◆ **What needs to be done**:
Two lines in the data below mark the range: the one with "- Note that" and the one with "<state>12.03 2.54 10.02". Return both, along with every line between them, exactly.

◆ **Given data**:
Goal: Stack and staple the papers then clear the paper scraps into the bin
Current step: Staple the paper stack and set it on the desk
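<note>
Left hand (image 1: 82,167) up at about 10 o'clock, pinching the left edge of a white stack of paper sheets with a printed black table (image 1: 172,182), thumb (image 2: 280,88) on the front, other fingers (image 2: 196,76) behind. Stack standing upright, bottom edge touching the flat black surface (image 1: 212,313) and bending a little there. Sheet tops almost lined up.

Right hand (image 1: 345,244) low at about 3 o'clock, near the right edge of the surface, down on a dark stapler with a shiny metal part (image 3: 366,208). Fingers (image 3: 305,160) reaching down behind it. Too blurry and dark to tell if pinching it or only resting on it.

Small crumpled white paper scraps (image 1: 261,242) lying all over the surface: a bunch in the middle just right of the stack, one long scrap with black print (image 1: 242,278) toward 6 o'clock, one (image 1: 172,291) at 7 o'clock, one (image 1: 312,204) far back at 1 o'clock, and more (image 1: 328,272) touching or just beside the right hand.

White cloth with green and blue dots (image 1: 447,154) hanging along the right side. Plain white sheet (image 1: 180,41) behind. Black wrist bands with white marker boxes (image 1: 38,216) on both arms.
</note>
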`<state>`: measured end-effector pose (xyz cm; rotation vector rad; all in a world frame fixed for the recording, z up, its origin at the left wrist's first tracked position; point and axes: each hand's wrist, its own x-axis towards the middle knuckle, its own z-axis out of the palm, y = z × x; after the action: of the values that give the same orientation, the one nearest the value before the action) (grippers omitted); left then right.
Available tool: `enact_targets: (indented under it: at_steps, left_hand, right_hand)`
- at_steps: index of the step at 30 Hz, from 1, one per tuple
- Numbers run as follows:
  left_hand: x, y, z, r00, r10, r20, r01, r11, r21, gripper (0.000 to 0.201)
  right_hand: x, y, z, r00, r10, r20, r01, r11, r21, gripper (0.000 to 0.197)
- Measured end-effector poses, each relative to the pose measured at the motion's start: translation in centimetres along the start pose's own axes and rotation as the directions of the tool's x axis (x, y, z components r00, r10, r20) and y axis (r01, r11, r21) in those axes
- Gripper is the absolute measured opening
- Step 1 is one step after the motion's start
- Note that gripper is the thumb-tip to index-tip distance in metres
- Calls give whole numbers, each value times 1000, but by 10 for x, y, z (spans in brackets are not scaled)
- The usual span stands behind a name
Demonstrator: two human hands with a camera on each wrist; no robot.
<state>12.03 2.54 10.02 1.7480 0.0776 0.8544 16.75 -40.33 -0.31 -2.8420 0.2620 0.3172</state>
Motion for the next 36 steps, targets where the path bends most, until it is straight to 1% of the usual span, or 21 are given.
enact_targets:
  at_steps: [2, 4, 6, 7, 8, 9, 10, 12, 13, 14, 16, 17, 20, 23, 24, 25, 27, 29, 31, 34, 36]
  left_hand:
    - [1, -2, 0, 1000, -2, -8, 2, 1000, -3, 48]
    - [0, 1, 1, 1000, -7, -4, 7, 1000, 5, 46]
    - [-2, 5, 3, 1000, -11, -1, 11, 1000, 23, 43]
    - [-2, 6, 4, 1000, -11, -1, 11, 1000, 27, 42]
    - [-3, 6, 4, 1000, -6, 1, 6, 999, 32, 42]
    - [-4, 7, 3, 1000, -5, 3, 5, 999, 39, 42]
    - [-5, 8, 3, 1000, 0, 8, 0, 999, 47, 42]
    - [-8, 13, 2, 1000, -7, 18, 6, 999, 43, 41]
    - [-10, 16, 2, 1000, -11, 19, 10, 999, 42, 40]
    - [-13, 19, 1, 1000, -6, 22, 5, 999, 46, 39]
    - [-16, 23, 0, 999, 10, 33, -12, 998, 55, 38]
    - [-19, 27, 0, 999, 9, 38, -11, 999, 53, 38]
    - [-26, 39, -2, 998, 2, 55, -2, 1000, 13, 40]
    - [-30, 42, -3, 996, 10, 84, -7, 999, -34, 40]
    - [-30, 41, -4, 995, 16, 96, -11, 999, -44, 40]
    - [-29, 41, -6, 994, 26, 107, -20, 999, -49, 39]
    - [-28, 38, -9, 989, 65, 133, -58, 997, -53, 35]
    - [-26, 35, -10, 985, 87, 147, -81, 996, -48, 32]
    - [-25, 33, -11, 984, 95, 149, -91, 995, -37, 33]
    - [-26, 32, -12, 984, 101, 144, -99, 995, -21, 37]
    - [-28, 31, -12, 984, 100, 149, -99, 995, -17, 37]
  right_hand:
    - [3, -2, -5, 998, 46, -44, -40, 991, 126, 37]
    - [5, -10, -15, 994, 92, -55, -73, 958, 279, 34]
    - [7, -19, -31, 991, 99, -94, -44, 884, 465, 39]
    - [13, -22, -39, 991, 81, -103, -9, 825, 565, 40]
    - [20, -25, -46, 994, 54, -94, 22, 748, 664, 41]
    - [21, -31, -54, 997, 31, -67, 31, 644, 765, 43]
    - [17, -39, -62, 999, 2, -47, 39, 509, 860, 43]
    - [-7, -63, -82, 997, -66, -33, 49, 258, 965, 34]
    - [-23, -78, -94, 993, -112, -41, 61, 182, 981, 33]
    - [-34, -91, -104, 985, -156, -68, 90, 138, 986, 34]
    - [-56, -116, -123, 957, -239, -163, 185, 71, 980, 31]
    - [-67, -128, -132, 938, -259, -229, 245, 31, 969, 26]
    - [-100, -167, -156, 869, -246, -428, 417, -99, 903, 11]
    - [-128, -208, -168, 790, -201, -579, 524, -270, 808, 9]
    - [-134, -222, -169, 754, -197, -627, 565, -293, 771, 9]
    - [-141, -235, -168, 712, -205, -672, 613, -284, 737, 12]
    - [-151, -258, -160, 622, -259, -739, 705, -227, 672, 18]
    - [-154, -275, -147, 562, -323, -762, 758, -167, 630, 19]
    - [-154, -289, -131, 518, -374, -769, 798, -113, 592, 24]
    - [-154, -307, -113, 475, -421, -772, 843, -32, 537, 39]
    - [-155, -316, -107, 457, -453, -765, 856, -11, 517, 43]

◆ **Solution for this problem**:
- Note that gripper is the thumb-tip to index-tip distance in metres
- Calls give whole numbers, each value times 1000, but by 10 for x, y, z (spans in brackets are not scaled)
- The usual span stands behind a name
Demonstrator: two human hands with a camera on each wrist; no robot.
<state>12.03 2.54 10.02 1.7480 0.0776 0.8544 16.75 -40.33 -0.31 -2.8420 0.2620 0.3172</state>

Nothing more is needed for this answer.